Go through the records and filter out every line lacking the word "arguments"; copy the lines that remain.

══════════

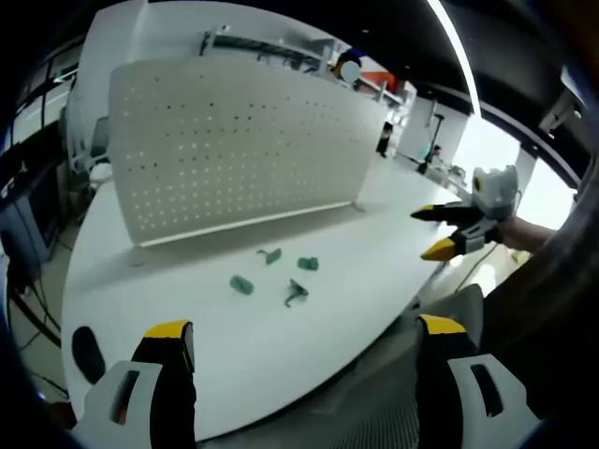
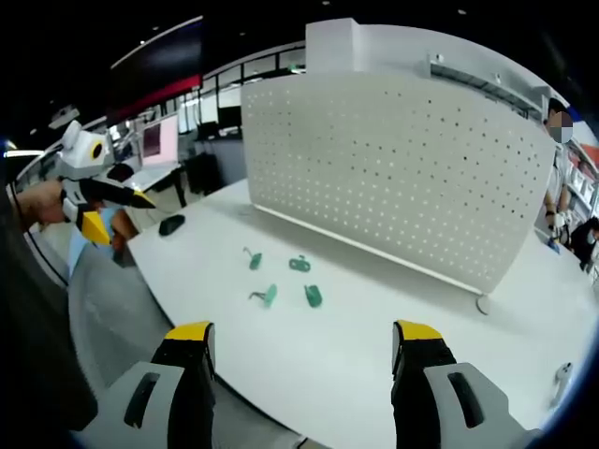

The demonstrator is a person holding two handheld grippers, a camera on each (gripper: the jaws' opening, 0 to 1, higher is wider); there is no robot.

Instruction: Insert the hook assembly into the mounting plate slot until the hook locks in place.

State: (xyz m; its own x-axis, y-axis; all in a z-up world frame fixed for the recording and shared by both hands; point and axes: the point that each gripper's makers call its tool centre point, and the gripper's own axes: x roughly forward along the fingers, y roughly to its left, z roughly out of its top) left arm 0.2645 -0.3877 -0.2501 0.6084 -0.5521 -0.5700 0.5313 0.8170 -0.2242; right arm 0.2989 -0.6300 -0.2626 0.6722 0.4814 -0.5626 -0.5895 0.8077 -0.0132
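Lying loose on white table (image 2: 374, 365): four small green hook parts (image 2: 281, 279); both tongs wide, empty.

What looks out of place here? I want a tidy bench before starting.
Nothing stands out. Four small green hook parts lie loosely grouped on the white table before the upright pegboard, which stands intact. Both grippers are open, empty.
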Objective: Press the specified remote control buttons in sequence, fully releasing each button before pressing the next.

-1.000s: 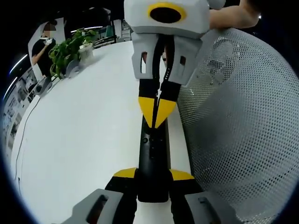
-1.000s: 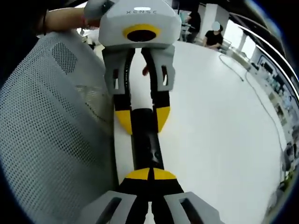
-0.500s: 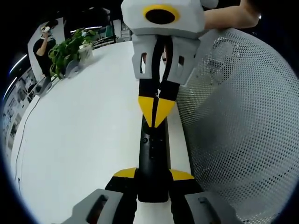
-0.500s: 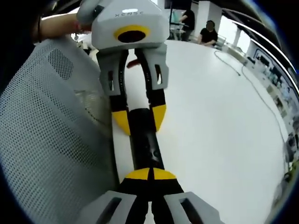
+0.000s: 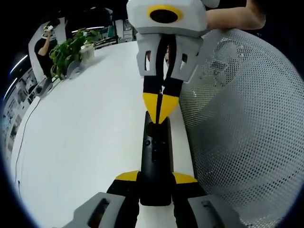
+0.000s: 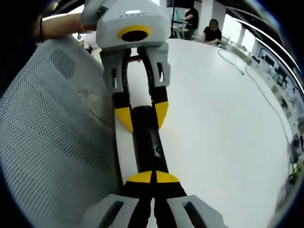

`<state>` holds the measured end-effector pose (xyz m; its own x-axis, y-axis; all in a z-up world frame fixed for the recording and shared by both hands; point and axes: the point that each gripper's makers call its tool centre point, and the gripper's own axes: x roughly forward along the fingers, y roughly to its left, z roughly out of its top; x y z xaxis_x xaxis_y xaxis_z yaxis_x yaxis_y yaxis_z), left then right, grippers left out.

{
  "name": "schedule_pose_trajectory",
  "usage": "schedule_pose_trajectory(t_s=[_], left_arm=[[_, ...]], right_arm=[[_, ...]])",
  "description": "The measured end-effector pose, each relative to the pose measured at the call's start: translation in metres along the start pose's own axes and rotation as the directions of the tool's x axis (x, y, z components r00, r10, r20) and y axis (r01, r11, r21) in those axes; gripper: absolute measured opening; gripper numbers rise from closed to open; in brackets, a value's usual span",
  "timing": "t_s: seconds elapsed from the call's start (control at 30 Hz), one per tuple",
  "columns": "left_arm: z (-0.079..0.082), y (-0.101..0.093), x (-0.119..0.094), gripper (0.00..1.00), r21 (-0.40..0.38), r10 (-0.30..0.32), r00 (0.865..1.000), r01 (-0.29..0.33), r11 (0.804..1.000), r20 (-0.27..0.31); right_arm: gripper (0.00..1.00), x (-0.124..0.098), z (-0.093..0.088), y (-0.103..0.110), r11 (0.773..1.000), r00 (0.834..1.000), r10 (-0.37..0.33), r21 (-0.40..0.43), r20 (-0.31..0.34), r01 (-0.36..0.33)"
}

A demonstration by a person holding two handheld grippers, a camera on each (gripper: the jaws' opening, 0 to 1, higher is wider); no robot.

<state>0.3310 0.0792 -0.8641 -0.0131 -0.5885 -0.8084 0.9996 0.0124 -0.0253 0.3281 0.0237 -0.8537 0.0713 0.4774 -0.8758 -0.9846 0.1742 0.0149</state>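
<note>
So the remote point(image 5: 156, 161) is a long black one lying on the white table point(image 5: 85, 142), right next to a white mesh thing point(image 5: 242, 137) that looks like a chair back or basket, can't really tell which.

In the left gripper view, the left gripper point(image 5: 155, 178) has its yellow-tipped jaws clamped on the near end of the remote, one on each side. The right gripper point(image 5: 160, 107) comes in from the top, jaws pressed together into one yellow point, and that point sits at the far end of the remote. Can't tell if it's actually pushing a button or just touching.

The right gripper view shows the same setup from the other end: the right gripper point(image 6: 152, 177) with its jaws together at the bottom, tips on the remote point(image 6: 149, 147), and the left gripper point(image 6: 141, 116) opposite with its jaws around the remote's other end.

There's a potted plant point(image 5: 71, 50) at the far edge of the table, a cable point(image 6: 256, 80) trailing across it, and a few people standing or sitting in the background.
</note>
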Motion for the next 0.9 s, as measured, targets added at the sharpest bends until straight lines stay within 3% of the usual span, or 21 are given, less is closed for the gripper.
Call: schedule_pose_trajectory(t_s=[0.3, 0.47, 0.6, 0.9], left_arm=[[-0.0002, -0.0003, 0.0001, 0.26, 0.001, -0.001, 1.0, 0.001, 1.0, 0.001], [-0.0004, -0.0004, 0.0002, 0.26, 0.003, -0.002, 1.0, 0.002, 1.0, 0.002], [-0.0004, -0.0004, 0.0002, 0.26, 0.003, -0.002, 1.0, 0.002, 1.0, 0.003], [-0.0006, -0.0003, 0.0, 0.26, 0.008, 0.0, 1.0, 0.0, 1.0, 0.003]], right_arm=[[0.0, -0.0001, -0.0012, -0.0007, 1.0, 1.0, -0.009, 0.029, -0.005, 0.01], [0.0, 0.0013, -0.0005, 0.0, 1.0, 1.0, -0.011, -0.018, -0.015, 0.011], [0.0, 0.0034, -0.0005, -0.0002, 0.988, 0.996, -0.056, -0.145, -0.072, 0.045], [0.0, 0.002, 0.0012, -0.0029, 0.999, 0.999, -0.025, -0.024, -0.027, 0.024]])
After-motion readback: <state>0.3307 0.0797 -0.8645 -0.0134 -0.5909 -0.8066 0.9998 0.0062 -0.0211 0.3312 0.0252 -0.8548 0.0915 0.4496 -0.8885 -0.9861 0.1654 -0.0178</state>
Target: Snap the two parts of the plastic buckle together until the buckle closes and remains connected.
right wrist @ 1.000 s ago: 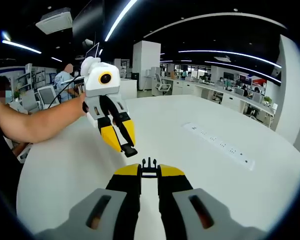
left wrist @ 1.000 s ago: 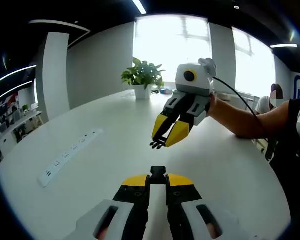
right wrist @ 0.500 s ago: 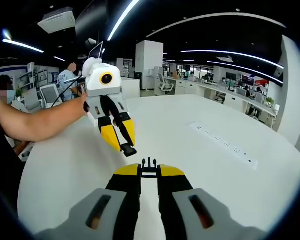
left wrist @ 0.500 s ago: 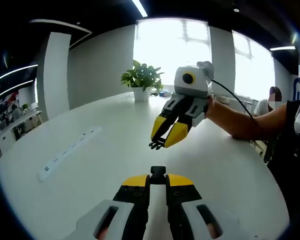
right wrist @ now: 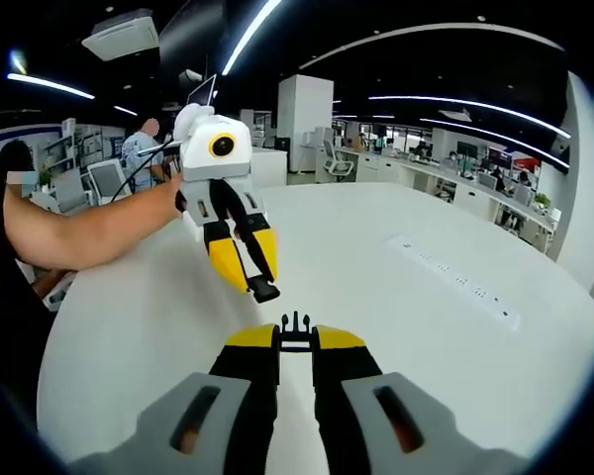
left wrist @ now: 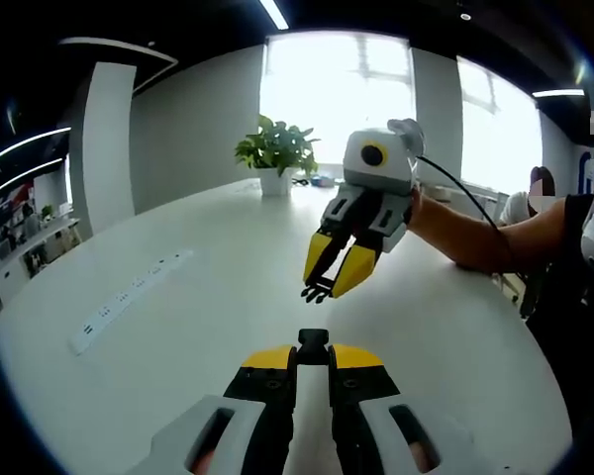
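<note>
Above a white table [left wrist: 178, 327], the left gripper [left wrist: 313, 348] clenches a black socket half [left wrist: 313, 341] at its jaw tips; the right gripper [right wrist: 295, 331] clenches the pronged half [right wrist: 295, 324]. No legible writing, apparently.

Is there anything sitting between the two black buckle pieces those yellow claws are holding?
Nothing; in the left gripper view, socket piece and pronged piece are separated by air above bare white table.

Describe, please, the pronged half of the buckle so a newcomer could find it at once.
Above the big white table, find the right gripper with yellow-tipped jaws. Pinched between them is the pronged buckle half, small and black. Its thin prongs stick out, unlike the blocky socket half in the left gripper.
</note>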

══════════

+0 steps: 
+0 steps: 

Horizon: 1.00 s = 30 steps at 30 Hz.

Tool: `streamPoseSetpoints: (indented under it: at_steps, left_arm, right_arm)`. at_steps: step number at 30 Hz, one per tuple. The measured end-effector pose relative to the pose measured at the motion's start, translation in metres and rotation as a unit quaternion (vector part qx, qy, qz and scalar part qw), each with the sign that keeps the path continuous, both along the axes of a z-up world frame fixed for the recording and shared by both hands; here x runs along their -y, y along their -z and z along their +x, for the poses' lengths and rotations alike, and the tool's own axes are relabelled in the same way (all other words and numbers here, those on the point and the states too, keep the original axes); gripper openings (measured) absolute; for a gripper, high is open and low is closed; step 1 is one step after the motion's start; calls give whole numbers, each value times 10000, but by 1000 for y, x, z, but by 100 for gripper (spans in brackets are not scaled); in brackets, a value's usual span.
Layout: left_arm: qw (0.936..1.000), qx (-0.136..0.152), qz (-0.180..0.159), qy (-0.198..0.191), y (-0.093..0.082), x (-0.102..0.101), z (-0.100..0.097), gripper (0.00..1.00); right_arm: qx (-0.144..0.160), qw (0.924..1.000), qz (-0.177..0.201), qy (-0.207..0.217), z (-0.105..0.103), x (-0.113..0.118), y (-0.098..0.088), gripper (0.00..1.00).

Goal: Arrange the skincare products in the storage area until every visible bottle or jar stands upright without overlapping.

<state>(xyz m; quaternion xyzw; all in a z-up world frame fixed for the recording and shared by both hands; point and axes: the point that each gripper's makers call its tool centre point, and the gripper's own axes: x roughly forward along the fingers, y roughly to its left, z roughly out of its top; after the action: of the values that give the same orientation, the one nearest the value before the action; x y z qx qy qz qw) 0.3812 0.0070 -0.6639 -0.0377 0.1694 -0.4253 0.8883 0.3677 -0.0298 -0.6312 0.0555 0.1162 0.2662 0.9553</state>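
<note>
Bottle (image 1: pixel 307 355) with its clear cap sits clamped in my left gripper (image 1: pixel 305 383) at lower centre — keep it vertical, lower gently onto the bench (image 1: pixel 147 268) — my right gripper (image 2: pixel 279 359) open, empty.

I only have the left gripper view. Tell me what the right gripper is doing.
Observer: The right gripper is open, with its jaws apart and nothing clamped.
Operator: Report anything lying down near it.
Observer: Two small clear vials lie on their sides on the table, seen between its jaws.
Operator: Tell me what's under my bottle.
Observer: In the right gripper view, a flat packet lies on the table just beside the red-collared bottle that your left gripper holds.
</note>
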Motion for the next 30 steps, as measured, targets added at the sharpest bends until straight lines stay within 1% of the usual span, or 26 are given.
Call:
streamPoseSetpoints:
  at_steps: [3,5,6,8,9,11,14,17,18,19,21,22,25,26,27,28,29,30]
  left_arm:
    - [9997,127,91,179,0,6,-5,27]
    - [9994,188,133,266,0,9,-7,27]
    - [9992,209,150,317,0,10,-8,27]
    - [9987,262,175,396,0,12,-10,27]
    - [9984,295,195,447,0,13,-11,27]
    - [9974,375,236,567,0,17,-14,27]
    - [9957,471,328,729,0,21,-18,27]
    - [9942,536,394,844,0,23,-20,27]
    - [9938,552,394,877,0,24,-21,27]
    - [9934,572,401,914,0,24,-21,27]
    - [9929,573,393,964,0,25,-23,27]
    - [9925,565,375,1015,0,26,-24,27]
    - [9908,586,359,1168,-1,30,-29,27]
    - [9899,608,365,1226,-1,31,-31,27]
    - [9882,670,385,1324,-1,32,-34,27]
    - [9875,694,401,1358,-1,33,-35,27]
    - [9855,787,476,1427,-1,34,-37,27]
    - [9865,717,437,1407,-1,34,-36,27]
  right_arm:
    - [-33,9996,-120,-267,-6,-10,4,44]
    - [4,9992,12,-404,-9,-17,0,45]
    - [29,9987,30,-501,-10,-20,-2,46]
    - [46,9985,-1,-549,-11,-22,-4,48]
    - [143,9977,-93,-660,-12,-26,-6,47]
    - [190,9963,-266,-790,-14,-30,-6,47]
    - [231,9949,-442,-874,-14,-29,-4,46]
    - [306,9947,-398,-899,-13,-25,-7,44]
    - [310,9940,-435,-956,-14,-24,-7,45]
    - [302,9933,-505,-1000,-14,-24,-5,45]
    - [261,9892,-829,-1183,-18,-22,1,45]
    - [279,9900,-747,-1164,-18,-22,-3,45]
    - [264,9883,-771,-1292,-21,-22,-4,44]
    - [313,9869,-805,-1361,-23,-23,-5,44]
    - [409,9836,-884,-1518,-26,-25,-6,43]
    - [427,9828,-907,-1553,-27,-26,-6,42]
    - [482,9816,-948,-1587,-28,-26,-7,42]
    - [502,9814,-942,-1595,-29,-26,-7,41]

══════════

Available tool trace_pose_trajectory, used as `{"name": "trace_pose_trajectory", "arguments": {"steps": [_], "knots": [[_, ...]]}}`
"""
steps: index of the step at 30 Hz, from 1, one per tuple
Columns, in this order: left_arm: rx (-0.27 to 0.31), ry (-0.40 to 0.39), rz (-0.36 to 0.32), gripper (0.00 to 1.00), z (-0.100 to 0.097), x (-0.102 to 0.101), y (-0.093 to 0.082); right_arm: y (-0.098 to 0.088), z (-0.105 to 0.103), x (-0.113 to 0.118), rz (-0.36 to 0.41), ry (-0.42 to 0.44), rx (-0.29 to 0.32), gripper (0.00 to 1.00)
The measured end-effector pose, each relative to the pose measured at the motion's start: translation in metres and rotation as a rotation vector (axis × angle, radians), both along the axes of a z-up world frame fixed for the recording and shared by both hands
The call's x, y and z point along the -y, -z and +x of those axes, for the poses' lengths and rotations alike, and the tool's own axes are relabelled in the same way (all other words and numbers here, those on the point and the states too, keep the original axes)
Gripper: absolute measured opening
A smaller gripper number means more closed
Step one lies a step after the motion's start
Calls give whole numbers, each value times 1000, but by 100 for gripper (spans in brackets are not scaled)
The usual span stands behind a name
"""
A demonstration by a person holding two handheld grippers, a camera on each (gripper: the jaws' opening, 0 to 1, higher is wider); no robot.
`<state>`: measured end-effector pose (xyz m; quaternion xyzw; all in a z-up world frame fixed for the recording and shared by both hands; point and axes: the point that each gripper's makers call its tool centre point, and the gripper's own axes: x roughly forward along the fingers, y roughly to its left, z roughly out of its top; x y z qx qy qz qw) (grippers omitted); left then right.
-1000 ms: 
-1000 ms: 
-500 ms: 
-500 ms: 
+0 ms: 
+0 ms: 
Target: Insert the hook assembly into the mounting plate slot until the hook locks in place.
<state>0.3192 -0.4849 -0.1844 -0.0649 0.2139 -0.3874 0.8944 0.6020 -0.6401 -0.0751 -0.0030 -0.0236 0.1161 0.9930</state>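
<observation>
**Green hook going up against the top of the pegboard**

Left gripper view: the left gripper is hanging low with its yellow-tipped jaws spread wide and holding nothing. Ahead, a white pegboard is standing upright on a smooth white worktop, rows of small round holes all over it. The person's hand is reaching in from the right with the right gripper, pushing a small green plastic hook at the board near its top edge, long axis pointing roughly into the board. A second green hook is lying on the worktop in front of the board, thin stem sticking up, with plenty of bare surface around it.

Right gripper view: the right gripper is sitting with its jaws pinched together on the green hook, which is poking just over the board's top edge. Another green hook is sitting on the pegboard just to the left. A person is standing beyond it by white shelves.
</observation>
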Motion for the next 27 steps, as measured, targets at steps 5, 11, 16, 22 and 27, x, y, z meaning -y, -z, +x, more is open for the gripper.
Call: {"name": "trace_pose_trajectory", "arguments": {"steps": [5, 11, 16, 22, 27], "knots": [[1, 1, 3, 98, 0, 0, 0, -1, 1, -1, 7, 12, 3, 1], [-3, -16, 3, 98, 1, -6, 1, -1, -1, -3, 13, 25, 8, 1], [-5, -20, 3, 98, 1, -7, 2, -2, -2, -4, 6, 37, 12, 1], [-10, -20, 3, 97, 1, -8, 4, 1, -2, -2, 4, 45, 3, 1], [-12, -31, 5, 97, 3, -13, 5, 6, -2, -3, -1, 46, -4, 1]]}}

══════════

### [RESPONSE TO THIS TASK]
Available tool trace_pose_trajectory, used as `{"name": "trace_pose_trajectory", "arguments": {"steps": [_], "knots": [[_, ...]]}}`
Call: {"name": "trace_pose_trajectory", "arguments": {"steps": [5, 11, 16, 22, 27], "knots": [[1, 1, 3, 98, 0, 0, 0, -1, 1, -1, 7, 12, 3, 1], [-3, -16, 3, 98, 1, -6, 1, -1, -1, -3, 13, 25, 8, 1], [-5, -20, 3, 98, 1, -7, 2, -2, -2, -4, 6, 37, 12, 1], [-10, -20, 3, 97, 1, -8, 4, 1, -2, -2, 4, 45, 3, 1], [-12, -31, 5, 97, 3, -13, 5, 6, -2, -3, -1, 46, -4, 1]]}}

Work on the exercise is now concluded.